Hamas military commander (1983–2023)

Fursan Mahmoud Abdullah Khalifa (فرسان محمود عبد الله خليفة; 8 April 1983 – 25 November 2023) was a senior Palestinian military commander of Hamas and the Qassam Brigades. He was born in Tulkarm to a prominent senior Hamas leader and military commander. He was in detention under the Israeli government from 2003 until 2011, when he was released as part of the Gilad Shalit prisoner exchange, and was deported to the Gaza Strip. He was later assassinated by the IDF during Operation Iron Sword.

== Early life and career ==
Khalifa was born in Tulkarm on 8 April 1983 in the Nur Shams refugee camp.

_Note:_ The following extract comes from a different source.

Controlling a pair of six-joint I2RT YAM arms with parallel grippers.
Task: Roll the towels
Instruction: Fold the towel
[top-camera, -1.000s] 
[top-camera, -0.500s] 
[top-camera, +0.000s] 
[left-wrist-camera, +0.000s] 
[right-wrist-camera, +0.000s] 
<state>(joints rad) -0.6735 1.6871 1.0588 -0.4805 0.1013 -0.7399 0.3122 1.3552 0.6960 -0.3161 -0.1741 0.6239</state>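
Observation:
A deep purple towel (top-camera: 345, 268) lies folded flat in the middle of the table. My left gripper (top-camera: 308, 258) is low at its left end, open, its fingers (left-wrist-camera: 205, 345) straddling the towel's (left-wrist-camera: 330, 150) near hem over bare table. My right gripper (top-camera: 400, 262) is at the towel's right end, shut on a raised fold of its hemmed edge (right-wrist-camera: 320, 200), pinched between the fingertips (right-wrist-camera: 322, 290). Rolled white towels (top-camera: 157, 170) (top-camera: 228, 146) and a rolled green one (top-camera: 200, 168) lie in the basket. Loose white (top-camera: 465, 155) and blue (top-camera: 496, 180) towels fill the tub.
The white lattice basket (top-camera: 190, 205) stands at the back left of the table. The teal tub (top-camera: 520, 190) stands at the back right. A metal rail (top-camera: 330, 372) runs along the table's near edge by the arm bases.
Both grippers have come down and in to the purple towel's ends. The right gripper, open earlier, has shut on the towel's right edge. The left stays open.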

During the Second Intifada, he became a prominent member of the al-Qassam Brigades and was captured and arrested by Israel on 7 April 2003 for conspiracy to commit terror attacks against it. Khalifa was found guilty of terrorism and sentenced to 24 years in prison. He was released by Israeli authorities in 2011 as one of over 1,000 Palestinian prisoners exchanged for the life of captured Israeli soldier Gilad Shalit, ending up in Gaza.

Following his release in 2011, Khalifa became one of the most prominent members of the West Bank division of the al-Qassam Brigades. He was the first official to be appointed a commander for the Northern West Bank. Israel alleged that after his release, he directed several terrorist attacks against Israeli civilians, and that he worked to strengthen the military infrastructure of Hamas in the West Bank.

== Personal life ==
Khalifa held a Bachelor's degree in "Social and Family Development" from Al-Quds Open University, and in 2021, obtained a Master's degree from their Institute of Sustainable Development.

== Death ==
Khalifa was killed as part of the Israeli response to the surprise invasion during the Israeli bombardment of the Gaza Strip. His body was found on November 25, 2023 under the rubble following the entry of Palestinian forces into a building following the temporary ceasefire. A funeral was held for him in his hometown of Tulkarm. Hamas confirmed the deaths of Khalifa and several other commanders on November 25.